Mapping Walmart Growth Across the US using R

Have you seen the Walmart growth maps video at flowingdata? And, did you wish that you could create similar animated movies using R? Well, you came to the right place. In this post, you will learn how to create point maps at the zip code level and then animate them to make a movie using your favorite libraries in R such as ggplot2 and dplyr. The bonus, of course, is to recreate the Walmart growth maps in R.

Let’s get started then.

Loading Libraries

You can see from the following commands that I owe a tremendous amount of gratitude to Hadley Wickham, for he has made many of the programming tasks easier with his R packages. ggplot2 has to be one of the best plotting packages and with dplyr manipulating and aggregating data has become less tedious and more enjoyable. He also has created packages for string manipulation (stringr) and date manipulation (lubridate). We need all of them.
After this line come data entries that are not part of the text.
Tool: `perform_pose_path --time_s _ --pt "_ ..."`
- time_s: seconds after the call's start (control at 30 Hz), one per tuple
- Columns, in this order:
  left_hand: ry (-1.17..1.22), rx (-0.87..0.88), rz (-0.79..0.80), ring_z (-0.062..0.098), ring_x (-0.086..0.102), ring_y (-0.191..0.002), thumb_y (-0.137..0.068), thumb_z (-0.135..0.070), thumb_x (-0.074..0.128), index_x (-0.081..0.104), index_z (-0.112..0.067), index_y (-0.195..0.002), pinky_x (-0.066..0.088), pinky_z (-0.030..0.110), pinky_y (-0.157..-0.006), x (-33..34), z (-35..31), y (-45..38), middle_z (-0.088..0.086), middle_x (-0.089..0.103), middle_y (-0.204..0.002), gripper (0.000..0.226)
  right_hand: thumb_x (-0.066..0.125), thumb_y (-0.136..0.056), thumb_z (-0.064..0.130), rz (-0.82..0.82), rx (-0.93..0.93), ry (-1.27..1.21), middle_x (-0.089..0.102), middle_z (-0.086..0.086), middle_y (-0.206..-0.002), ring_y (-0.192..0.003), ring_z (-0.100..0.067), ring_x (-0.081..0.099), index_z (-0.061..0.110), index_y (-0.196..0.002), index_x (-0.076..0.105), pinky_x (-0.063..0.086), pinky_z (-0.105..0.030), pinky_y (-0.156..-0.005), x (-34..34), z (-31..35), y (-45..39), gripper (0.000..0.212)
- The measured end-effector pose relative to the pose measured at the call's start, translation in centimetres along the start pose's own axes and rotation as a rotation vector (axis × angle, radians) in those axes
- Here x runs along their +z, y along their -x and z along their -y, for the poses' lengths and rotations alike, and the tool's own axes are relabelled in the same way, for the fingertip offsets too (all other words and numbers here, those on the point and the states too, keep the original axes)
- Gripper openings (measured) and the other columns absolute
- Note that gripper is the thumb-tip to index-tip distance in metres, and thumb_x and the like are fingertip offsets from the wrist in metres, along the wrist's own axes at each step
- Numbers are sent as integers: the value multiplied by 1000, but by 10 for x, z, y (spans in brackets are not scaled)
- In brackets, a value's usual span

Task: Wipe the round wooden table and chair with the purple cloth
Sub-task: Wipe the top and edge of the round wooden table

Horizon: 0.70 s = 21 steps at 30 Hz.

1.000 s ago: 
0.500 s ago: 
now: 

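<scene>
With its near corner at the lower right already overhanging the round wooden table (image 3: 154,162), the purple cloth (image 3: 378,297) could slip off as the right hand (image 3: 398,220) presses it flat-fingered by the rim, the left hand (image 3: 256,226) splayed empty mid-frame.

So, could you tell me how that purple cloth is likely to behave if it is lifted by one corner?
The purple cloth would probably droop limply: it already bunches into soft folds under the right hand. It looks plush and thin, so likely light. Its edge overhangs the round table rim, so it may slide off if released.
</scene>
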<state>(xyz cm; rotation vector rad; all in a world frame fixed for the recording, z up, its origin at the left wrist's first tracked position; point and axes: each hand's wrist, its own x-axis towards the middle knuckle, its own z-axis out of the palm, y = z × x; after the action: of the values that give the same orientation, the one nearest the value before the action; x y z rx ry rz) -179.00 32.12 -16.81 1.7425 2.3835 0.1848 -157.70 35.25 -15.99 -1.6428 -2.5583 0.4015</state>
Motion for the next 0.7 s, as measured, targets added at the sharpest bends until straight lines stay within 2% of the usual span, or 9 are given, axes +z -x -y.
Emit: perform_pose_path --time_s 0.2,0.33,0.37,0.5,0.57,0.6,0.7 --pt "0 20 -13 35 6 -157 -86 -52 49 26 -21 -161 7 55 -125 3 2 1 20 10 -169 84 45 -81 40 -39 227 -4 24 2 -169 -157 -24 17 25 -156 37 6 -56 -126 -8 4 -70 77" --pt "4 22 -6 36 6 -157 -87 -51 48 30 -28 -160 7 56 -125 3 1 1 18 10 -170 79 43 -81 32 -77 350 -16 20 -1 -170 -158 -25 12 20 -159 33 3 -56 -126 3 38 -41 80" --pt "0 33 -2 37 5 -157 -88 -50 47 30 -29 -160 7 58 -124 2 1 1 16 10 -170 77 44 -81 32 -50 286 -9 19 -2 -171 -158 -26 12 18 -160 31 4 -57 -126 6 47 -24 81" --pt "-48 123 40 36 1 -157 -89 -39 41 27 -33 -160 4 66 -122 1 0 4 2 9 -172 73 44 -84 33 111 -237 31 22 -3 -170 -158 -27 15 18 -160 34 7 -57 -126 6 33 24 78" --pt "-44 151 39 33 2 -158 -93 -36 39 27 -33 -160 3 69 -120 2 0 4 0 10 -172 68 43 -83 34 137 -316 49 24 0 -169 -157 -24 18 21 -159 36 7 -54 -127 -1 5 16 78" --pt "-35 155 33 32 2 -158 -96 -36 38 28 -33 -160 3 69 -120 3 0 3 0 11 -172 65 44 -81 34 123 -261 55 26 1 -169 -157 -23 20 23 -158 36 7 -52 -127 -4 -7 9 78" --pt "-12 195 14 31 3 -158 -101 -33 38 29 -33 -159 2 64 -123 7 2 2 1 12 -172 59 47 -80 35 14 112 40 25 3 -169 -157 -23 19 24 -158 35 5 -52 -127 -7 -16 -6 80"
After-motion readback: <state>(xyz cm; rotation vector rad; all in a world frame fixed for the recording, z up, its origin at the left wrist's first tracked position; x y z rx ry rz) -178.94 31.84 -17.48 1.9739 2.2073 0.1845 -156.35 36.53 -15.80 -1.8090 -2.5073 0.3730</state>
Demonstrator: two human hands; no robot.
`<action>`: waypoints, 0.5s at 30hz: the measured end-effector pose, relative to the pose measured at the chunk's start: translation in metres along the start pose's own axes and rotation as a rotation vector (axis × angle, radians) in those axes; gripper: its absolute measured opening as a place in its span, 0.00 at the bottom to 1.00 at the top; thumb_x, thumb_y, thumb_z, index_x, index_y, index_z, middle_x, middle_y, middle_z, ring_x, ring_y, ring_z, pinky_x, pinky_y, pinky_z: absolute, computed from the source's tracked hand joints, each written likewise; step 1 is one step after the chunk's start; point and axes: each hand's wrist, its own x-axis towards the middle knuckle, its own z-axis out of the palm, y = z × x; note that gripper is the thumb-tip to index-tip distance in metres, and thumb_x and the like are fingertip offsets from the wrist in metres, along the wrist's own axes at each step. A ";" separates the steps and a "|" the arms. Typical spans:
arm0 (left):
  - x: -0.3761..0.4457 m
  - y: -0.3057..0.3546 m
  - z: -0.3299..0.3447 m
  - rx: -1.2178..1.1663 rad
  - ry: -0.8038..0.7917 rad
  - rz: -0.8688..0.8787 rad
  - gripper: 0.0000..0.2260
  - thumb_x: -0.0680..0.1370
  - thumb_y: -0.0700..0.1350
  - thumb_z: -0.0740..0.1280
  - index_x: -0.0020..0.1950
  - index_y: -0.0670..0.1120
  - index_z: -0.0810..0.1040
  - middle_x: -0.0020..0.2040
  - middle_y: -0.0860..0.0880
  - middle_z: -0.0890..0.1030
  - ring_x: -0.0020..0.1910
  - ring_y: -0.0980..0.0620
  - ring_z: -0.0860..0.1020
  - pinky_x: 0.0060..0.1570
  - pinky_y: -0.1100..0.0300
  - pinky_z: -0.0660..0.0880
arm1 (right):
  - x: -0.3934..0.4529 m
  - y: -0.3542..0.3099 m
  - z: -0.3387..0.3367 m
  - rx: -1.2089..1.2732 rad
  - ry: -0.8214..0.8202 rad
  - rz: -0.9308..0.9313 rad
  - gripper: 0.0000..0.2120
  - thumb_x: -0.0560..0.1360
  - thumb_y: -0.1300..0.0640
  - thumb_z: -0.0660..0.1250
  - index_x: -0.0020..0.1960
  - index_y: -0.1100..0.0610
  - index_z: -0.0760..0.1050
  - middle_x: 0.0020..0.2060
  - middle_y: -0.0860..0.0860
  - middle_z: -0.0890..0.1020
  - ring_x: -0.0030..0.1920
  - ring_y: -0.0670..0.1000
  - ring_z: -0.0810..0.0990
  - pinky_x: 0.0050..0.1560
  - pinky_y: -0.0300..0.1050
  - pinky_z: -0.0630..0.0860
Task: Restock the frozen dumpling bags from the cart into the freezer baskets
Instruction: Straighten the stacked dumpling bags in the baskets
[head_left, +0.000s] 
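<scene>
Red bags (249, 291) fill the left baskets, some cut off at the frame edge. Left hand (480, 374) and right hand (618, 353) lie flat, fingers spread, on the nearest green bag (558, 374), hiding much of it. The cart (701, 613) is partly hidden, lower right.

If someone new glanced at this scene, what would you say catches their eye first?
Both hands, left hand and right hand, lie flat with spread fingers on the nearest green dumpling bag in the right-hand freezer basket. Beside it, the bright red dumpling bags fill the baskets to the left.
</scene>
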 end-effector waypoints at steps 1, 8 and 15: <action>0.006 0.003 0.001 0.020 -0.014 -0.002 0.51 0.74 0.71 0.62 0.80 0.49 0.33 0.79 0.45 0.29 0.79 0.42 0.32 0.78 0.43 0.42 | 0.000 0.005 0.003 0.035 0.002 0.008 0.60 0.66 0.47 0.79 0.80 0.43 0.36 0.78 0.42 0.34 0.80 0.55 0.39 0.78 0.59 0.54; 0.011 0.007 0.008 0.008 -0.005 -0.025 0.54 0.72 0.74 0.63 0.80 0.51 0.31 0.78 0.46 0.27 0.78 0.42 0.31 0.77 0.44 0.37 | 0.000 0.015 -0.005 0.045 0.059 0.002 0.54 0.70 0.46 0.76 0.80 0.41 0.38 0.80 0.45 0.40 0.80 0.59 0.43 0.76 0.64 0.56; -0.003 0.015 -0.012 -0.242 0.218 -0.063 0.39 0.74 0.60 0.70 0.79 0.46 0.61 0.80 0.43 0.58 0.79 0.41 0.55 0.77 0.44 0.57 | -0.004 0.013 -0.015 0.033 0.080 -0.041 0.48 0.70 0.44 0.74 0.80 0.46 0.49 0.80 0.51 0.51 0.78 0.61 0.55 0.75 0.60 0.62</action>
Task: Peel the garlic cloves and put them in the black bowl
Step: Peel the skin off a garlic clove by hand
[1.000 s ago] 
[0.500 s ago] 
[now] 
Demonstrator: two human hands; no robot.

library(ggplot2) #for plotting, of course
library(ggmap) #to get the US map
library(dplyr) #for data manipulation like a ninja 
library(readr) #to read the data in csv
library(lubridate) #to play with dates
library(scales) #for number labeling
library(stringr) #to play with strings
library(Cairo) #for anti-aliasing images on Windows
library(zipcode) #to clean up and geocode zipcodes

Gathering, Cleaning-up, Summarizing the Data

Let’s load up the zip code data using the following command:

data(zipcode)

Next, use the fantastic ggmap library to get the US map. Here, I’m using the toner-lite type of map from stamen maps, a great resource for fantastic maps.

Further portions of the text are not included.